WORK TASK
Everything in the listing below should be repeated verbatim, apart from the pictures.

Start of RAW DATA

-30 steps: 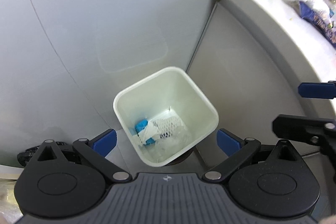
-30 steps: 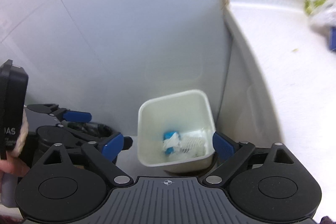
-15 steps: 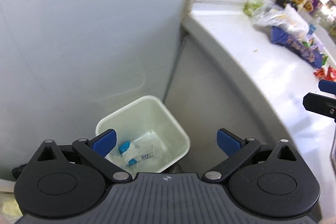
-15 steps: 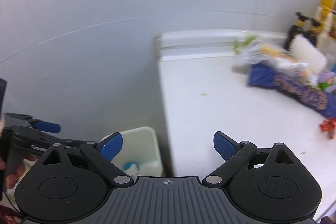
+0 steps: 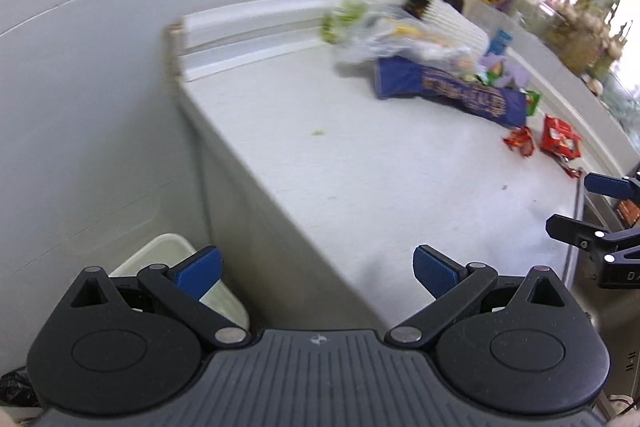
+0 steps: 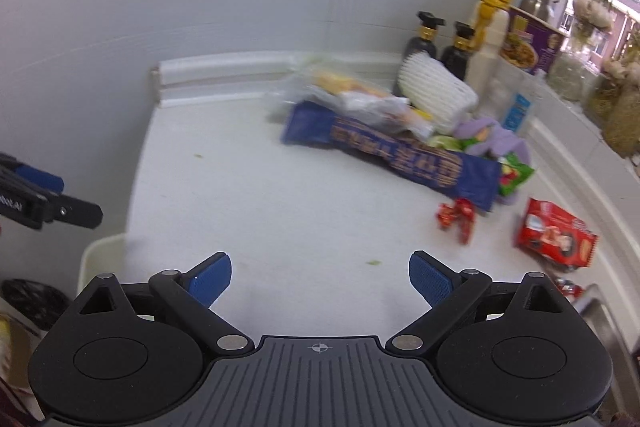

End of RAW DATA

SOLVED PROBLEM
-30 steps: 
-30 steps: 
-15 steps: 
-15 steps: 
+0 steps: 
+0 steps: 

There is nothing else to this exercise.